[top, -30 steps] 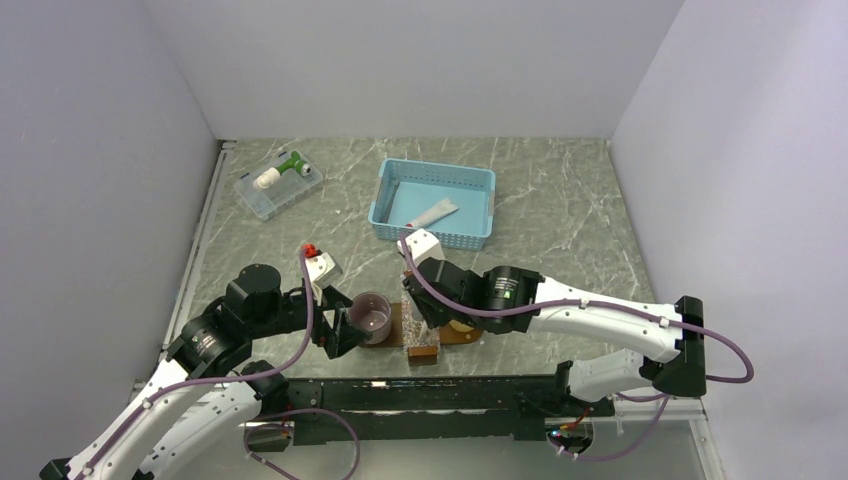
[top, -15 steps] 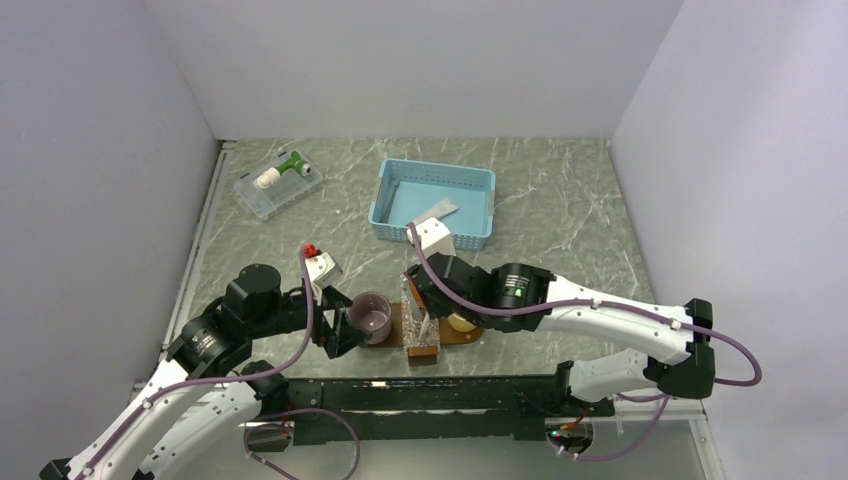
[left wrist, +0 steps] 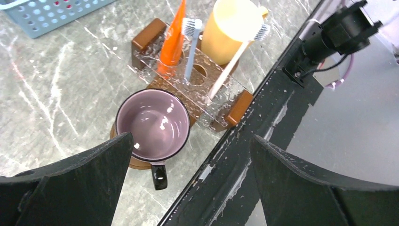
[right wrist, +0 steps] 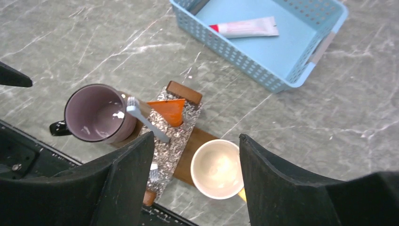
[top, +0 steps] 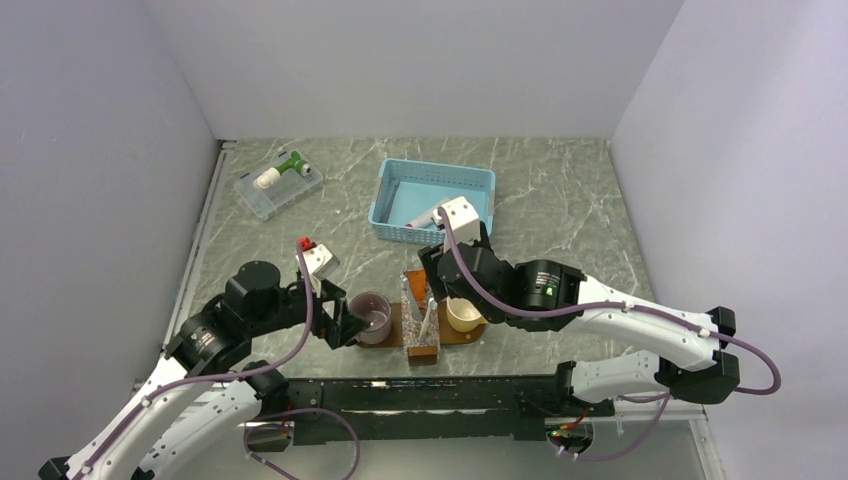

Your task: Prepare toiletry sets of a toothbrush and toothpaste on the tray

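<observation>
Standing in the clear holder on the dark-brown wooden tray, mid-frame: the orange toothpaste tube and a pale toothbrush. The light-blue plastic basket, upper right, holds a white tube. Empty, the left gripper and right gripper gape wide.

The table is grey-green, veined with white like marble. The tray is dark brown, and the clear pebbled holder has brown end blocks. The toothpaste is bright orange; the toothbrush is pale whitish with grey-white bristles. The mug is mauve with a black handle, the cup creamy yellow (paler inside, seen from the right wrist). The basket is light blue, its walls dotted with holes; the tube is white with a red end. The left fingers and right fingers are black.
</observation>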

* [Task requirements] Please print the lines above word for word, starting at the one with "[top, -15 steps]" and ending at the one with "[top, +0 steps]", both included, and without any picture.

* [Answer box]
[top, -15 steps] 
[left wrist, +0 steps] 
[right wrist, +0 steps] 
[top, +0 steps] 

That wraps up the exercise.